Exchanges are to cryptocurrency trading what brokerages are to stock trading. And just like with brokers, exchanges can vary widely in their features and costs.
At the end of this article, we list five of our favorite cryptocurrency exchanges for trading. But for now, here are a few factors that you’ll want to consider as you compare platforms.
Long-term investors may not be as worried about the fees that they pay for trades. But if you’ll be trading frequently, trade costs become a bigger deal that can make a big difference in how much you make (or lose).
To find the lowest fees, you’ll generally want to look for exchanges that utilize a maker/taker pricing structure. With Coinbase, this means you’ll want to sign up for a Coinbase Pro account which targets active traders as its standard accounts come with a more complicated and higher cost fee structure.
“Maker” orders are trades that don’t receive an immediate match, which means that they are providing liquidity to the market. “Taker” orders, meanwhile, are those that are matched immediately and thus take away liquidity. Typically, exchanges charge lower fees for maker orders.
In most cases, maker and taker fees will both be less than 0.60%. This is much less than platforms like Coinbase or Gemini charge on their standard accounts. Also, most exchanges will reduce your maker/taker fees as your 30-day trading volume increases.
It’s not uncommon for crypto HODLers to store their private keys on their own hardware or software wallets. But if you’re looking to actively trade cryptocurrency, you’ll probably need to keep your keys stored on your exchange’s servers.

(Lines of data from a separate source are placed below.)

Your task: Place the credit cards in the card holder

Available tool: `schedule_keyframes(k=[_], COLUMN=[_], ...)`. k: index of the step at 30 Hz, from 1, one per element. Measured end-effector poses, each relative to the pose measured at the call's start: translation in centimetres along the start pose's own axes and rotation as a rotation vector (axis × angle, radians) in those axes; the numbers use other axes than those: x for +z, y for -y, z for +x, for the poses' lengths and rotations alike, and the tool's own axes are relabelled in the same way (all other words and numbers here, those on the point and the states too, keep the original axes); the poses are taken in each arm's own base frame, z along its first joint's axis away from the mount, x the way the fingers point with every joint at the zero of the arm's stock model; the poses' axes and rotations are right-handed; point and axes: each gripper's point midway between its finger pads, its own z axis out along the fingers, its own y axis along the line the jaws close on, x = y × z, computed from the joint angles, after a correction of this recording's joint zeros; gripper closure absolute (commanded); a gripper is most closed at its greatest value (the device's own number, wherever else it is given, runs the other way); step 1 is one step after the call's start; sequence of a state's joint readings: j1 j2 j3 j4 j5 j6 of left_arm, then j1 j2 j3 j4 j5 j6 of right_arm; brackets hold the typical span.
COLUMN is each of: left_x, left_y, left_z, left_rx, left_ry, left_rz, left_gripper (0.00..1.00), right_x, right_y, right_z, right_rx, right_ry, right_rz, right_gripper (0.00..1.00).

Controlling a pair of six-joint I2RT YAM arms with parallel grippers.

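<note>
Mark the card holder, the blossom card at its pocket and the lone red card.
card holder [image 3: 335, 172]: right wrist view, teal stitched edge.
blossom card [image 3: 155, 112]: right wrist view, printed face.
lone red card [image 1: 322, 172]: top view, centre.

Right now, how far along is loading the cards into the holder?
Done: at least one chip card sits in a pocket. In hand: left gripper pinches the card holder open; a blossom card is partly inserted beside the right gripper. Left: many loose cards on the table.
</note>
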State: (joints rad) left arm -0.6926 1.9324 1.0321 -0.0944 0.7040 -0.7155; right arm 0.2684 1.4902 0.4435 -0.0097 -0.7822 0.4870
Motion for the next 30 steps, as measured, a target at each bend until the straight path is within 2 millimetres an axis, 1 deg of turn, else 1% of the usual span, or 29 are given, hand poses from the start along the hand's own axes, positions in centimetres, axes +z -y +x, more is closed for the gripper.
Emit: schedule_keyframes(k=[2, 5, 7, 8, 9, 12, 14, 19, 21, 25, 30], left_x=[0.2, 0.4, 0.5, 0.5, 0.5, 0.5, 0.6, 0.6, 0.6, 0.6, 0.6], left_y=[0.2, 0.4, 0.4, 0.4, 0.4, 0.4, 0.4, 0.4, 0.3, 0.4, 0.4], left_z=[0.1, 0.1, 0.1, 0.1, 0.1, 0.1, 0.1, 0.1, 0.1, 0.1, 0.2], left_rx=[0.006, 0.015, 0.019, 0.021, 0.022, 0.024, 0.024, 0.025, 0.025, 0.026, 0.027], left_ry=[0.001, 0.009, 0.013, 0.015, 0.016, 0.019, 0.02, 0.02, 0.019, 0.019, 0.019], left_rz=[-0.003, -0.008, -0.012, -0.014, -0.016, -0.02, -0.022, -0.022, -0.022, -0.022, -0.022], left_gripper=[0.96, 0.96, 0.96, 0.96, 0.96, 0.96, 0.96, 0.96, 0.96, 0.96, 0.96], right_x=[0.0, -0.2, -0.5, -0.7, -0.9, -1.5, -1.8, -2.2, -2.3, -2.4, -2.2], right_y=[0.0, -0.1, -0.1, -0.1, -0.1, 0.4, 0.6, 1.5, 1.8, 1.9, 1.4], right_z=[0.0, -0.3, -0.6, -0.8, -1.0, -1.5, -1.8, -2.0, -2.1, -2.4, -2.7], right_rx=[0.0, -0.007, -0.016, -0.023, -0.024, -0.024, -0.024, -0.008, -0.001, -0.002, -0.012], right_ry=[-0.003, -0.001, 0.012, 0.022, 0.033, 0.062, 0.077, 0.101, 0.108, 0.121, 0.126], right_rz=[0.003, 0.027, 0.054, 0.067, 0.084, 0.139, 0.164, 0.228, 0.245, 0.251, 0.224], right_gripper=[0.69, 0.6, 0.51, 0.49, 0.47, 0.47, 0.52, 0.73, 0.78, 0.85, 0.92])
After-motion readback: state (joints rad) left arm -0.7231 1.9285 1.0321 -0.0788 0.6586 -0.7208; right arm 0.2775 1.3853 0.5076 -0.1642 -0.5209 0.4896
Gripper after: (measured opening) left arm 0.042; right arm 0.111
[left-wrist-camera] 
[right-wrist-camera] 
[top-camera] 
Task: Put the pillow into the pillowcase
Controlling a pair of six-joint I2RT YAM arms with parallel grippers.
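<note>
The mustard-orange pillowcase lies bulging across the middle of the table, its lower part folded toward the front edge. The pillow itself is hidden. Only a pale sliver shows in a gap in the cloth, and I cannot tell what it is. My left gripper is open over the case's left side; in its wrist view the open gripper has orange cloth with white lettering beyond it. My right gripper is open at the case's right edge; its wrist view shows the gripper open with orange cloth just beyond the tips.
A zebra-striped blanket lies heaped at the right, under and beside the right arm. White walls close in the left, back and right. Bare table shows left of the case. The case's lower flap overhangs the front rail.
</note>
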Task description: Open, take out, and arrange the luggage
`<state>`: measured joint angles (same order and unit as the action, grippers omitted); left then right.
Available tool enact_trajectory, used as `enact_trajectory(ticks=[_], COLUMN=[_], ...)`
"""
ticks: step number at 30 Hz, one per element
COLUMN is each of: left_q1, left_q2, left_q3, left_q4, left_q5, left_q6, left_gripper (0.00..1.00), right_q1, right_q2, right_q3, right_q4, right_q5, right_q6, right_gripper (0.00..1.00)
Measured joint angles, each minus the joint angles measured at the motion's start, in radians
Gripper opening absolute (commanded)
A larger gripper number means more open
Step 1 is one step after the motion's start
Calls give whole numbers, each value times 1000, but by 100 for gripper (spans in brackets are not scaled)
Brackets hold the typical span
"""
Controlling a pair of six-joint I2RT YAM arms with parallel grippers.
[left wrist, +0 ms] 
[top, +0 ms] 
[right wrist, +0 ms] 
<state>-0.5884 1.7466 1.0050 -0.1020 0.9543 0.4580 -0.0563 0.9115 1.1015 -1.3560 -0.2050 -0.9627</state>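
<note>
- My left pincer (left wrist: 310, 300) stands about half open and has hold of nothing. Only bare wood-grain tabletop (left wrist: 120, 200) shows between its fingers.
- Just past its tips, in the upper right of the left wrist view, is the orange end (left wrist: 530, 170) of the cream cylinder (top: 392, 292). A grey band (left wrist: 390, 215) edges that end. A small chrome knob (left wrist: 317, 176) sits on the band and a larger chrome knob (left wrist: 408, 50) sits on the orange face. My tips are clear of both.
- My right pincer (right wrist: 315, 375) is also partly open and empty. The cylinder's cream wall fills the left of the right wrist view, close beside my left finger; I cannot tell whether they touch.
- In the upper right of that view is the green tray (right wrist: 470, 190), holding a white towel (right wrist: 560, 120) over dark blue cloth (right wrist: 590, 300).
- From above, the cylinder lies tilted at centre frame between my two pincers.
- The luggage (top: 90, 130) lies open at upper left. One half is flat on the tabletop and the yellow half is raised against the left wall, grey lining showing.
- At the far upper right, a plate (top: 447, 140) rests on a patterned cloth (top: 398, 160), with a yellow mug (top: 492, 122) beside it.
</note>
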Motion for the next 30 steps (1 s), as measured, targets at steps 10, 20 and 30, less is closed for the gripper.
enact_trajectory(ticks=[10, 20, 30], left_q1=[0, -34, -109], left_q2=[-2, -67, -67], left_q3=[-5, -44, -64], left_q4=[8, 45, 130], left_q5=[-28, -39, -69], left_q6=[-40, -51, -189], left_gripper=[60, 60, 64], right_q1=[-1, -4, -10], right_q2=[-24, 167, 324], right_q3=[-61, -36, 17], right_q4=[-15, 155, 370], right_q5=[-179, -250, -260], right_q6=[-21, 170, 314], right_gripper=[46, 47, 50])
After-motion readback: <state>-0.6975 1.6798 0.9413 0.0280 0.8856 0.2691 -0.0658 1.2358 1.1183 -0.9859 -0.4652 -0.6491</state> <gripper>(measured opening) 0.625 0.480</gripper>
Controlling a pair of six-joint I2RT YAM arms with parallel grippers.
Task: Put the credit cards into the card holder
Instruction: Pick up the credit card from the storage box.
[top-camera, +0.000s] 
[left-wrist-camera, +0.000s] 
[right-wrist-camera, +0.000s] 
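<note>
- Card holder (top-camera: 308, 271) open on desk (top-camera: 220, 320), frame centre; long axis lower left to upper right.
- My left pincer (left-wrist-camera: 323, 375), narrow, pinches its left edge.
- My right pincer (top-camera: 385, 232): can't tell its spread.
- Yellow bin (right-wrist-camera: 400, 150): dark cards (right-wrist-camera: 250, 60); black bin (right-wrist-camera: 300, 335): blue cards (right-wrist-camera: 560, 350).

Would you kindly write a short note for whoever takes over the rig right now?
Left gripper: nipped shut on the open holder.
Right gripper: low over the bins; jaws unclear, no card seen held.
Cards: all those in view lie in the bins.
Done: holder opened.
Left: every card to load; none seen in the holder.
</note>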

This makes it essential to choose an exchange that takes security seriously. At the least, you’ll want to make sure that the exchange you choose keeps the majority of its clients’ assets in cold storage. But even better if you can find a platform that also provides cryptocurrency insurance.
Tools & Resources
Crypto trading is a completely different animal than investing. With investing, you’ll want to buy coins that you believe will gradually rise over the long haul. But the difference between success or failure with trading often depends on other factors, like your ability to examine charts or utilize advanced order types.
For these reasons, high-volume crypto traders will want to look for an exchange that offers a professional-level trading experience. Some of the popular trading platforms provide real-time order books and make it easy to execute trades with minimal clicks. And if you’re hoping to trade on the go, you’ll want to make sure that the mobile UI isn’t markedly inferior to the desktop experience.
Are you only looking to trade Bitcoin? If so, you’re in luck! You’ll be hard-pressed to find an exchange that doesn’t support it.
But once you move beyond BTC, you’ll begin to notice wide disparities in the number of currencies that are supported on the various exchanges.
However, if there’s a specific coin that you know you want to trade, you should probably visit the actual website for each exchange to make sure that it’s available in your country. For example, Binance offers hundreds of coins globally but just under 80 in the United States.
Most cryptocurrency platforms allow users to withdraw or transfer their assets to an off-exchange wallet at any time. Some exchanges, however, don’t allow cryptocurrency to be transferred in or out.
With the exchanges that belong to the latter category, your crypto assets can’t be withdrawn until they’ve been converted into a fiat currency such as USD. This might not be a problem if you’re a trader who doesn’t plan to hold onto coins for a long period of time anyway.
However, some traders may plan to do a bit of investing as well. If that sounds like you, it may be prudent to pick a platform that won’t require you to liquidate your positions before you can move your crypto to a different wallet or exchange.